Add DI gains during imaging

landmanbester commented 3 years ago

As explained in this overleaf doc, "correcting" the data by applying the inverse of the gains is not statistically correct if the gains have non-unity amplitudes. As also shown there, this can easily (at least in the DI diagonal case) be overcome by including the gains in the definition of the dirty image and PSF. The easiest way to do this during imaging is to write the product of gp*gq.conj() to a separate column in the MS so I had a go at it here. For the time being, the script just loads in separate K, G and B tables and then linearly interpolates (and extrapolates to fill in missing data) the gains to the times and frequencies corresponding to a supplied ms. Now I plan do add some SNR dependent smoothing here eventually but I thought I better test that I am reading the tables correctly first.

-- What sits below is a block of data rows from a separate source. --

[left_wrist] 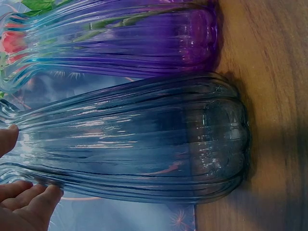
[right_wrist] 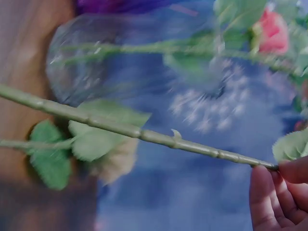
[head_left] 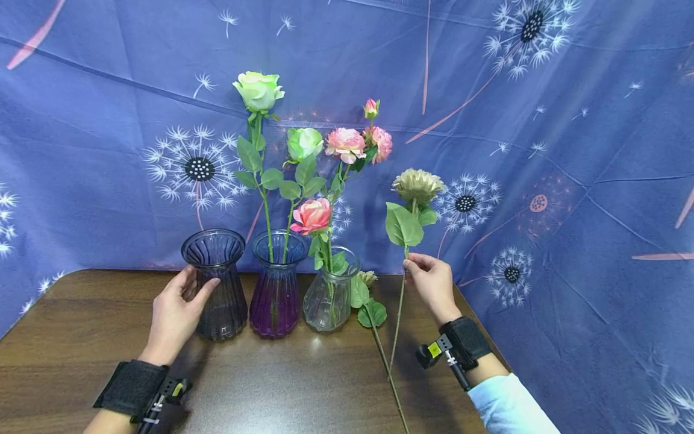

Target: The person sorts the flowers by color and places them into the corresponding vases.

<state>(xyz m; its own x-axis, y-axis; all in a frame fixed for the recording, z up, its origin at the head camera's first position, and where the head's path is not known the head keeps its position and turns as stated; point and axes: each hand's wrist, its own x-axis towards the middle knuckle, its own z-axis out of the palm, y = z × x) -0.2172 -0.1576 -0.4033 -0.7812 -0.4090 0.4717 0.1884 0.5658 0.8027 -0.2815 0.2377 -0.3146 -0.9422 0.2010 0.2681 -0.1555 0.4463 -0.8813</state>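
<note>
My left hand (head_left: 175,307) holds a dark grey ribbed glass vase (head_left: 221,301) near its neck, thumb on one side and fingers on the other. That vase has no flower in it and stands upright on the table. My right hand (head_left: 432,282) pinches the thin stem of a beige flower (head_left: 417,185) with green leaves, the bloom upward and the stem slanting down. In the right wrist view the stem (right_wrist: 144,134) runs from the fingertips across the frame. A second beige flower (head_left: 367,278) lies on the table, its long stem towards the front edge.
A blue-purple glass vase (head_left: 275,301) holds green-white roses (head_left: 259,91). Beside it, a clear glass vase (head_left: 327,304) holds pink flowers (head_left: 346,144). All stand near the back of the brown wooden table (head_left: 260,386). A blue dandelion-print cloth (head_left: 336,42) hangs behind and to the right.
</note>
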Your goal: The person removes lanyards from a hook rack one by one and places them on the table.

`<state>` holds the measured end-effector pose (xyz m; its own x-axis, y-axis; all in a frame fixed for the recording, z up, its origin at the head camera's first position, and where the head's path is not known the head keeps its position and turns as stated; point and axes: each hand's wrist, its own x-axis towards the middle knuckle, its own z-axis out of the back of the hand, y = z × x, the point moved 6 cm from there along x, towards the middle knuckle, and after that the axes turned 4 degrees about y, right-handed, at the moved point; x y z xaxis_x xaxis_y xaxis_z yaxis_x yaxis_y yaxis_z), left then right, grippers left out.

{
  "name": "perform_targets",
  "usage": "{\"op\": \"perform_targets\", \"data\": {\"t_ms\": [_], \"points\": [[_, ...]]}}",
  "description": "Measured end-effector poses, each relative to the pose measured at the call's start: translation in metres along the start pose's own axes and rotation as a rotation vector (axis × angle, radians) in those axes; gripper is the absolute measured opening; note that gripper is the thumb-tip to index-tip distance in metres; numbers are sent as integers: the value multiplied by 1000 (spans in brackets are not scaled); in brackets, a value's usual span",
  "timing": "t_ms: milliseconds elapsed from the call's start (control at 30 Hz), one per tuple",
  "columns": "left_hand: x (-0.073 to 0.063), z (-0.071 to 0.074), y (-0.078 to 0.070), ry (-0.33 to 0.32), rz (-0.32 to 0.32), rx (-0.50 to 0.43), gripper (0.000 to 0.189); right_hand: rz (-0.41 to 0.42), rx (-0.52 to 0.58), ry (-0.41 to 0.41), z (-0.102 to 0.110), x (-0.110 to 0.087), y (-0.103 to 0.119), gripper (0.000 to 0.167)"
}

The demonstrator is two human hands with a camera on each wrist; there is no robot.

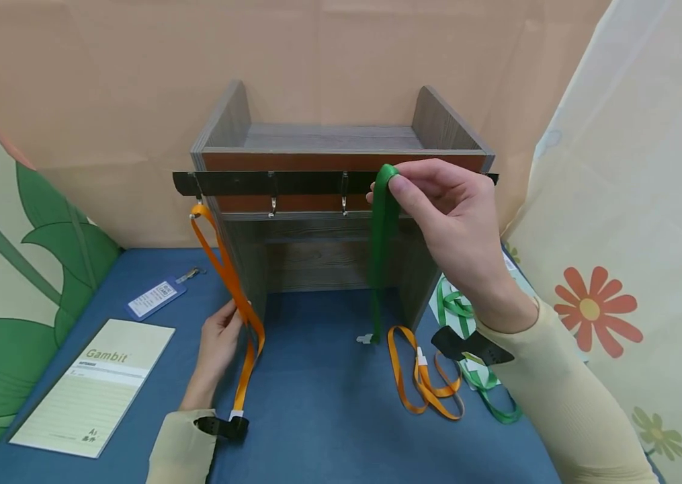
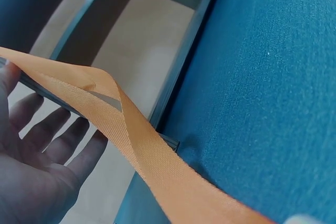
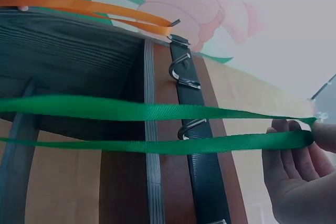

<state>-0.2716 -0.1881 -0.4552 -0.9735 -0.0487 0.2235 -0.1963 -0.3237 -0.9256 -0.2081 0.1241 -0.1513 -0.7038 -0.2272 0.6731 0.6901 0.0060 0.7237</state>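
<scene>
An orange lanyard (image 1: 228, 269) hangs from the leftmost hook of a black hook rail (image 1: 310, 183). My left hand (image 1: 220, 343) is beside its hanging strap, with the thumb at the strap's edge and the other fingers (image 2: 65, 140) loosely extended. Up at the right part of the rail, my right hand (image 1: 452, 208) pinches the top loop of a green lanyard (image 1: 383, 235) between thumb and fingers. Two green straps run down from the pinch, passing in front of the rail in the right wrist view. A pale clip (image 1: 366, 339) shows at the bottom end.
The rail crosses the front of a grey wooden shelf unit (image 1: 234, 128). Bare hooks (image 1: 273, 205) are on it. A second orange lanyard (image 1: 401, 383) and more green lanyards (image 1: 500, 407) lie on the blue table at right. A notepad (image 1: 95, 383) and a blue badge (image 1: 156, 299) lie at left.
</scene>
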Motion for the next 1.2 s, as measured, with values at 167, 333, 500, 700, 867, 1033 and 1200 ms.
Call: {"op": "perform_targets", "data": {"t_ms": [167,333,500,700,867,1033,1200], "points": [[-2,1,-6,3,-5,-2,36,-14,-12,27,0,-9,-4,16],[-7,1,-26,22,-11,-18,33,-55,-16,20,5,-27,-10,16],[-4,0,-20,27,-11,-42,34,-58,-7,9,6,-40,-8,17],[1,0,-1,8,0,-13,37,-54,34,-9,9,-48,-6,17],[0,0,0,1,-6,-8,37,-105,37,23,7,-56,-18,17],[0,1,-1,2,-11,-6,36,-155,30,63,5,-67,-43,17],[-1,0,0,-2,-9,-13,36,-226,50,84,1,-78,-70,18]]}}
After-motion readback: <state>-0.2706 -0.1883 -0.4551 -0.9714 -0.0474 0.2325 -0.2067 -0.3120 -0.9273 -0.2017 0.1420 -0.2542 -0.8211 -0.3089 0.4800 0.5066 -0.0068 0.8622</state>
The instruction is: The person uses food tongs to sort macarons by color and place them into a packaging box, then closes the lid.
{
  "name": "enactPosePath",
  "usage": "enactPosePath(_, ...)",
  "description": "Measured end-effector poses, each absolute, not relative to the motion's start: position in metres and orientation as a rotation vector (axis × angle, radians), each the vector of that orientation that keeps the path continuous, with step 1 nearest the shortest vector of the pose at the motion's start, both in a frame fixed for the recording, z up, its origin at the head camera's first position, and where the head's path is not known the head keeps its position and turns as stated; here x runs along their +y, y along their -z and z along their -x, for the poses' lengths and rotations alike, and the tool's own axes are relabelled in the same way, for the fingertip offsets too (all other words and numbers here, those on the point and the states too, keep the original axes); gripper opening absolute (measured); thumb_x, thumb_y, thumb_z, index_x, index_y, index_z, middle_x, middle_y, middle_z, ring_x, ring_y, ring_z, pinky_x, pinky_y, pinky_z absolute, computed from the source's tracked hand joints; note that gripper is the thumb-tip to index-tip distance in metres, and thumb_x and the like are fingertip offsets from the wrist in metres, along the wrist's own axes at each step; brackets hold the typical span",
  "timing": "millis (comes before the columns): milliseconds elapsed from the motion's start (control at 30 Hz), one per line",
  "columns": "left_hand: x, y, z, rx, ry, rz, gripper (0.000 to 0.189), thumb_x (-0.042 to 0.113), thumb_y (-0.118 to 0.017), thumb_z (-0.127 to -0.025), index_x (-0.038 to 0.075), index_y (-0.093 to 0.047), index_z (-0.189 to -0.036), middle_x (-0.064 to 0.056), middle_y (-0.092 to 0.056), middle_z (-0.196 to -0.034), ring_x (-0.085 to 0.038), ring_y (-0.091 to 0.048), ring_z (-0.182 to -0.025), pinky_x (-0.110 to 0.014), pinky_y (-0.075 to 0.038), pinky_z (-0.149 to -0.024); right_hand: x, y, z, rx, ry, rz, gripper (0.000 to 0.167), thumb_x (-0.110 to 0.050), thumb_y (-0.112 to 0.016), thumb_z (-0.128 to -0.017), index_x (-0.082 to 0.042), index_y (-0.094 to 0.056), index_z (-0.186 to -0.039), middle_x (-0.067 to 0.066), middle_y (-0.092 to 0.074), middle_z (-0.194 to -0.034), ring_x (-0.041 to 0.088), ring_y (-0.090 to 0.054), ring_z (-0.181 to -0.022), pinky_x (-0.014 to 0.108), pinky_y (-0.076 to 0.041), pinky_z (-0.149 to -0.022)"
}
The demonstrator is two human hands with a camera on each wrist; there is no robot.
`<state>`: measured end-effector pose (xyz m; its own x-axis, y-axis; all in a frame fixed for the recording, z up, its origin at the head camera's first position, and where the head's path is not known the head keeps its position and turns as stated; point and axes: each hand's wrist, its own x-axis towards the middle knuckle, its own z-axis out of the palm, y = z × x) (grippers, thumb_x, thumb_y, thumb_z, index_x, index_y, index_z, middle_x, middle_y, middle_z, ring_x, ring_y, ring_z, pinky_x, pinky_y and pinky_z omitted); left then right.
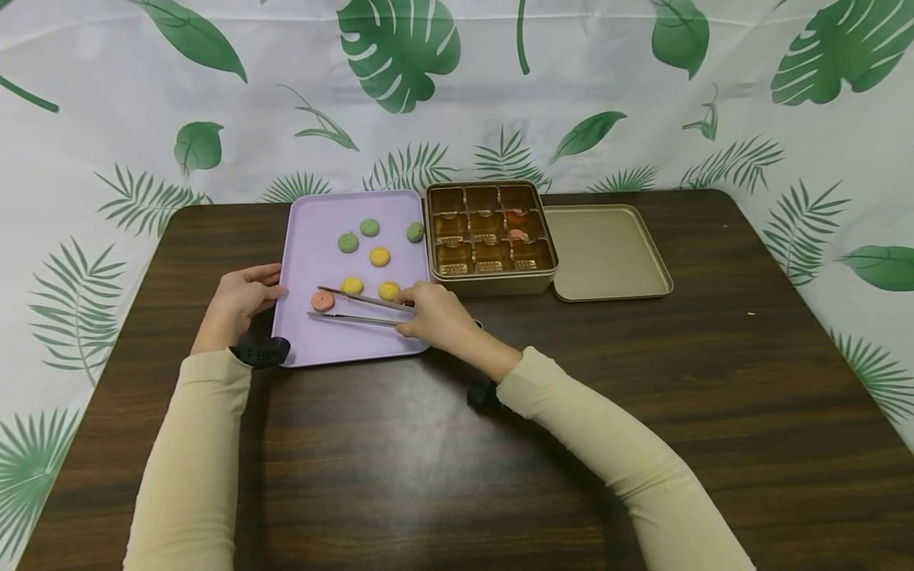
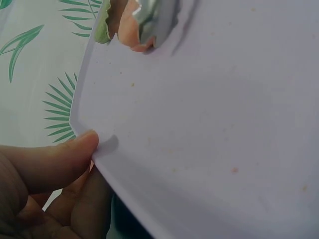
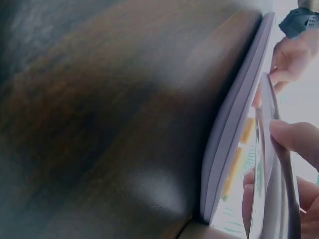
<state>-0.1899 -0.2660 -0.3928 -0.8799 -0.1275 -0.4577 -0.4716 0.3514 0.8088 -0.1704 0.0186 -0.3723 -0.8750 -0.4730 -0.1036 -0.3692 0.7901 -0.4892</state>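
Observation:
My left hand (image 1: 239, 304) pinches the left edge of a lilac tray (image 1: 321, 342), thumb on the rim and fingers underneath. Over the tray's right front part, my right hand (image 1: 441, 319) holds metal tongs (image 1: 357, 319) whose two arms are spread. Their tips lie on either side of a pink macaron (image 1: 323, 301); whether they touch it I cannot tell. Beyond are yellow macarons (image 1: 380, 256) and green macarons (image 1: 348, 243), one green one against the right rim. The left wrist view shows a tong tip (image 2: 160, 22) in front of the pink macaron (image 2: 128, 31).
A gold box (image 1: 493, 284) with a brown compartmented insert (image 1: 451, 226) stands against the tray's right side. Two compartments in its right column hold reddish and pink pieces (image 1: 517, 235). Right of it lies a gold lid (image 1: 607, 254). A leaf-patterned cloth (image 1: 485, 103) hangs behind the dark wooden table (image 1: 400, 460).

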Motion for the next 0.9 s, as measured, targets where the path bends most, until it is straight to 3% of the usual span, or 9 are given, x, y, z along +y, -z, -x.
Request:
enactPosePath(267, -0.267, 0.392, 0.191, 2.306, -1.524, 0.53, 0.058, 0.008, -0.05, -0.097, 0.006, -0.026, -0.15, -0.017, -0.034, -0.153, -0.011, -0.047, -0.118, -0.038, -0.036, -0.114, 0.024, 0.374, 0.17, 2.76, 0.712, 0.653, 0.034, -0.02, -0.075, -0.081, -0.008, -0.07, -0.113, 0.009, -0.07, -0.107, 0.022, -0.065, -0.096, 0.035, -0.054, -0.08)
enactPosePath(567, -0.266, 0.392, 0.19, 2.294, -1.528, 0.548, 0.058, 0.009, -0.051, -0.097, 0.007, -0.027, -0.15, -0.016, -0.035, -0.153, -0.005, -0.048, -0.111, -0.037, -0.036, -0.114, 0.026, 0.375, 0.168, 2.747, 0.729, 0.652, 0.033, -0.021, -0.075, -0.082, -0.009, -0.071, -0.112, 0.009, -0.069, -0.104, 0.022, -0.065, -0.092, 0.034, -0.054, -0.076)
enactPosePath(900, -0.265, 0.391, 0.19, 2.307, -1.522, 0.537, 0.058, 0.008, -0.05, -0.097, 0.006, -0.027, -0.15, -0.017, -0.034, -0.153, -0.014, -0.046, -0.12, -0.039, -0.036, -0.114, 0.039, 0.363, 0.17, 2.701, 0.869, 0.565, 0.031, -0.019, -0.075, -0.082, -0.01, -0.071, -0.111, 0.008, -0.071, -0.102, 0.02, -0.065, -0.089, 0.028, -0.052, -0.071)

To test the script, I reduced some data with caracal and wrote out both the original and corrected data for the calibrator field at full resolution. Then, if the script works as expected, we should recover the original data by corrupting the corrected data with the interpolated gains. I can recover the visibility amplitudes to within machine precision in regions where we have valid data (no extrapolation). However, the phases are quite far off (not a phase wrap) and I am not sure what is going wrong so I thought I would open the discussion here. I have assumed that the K term is parametrised as

K = exp(i delay(t) nu)

where delay is taken from the 'FPARAM' column in the K table. Anybody know if this is correct? Also, what does the number in the ANTENNA2 column in the gain tables represent? Is that the reference antenna or something? Tagging @o-smirnov @JSKenyon @bennahugo

JSKenyon commented 3 years ago

You might be a victim of the delays not being denormalized before being written. This would cause the resulting values to be way off if you used the wrong formula. See this issue on CubiCal.

JSKenyon commented 3 years ago

If you are talking about casa tables, I am not sure though.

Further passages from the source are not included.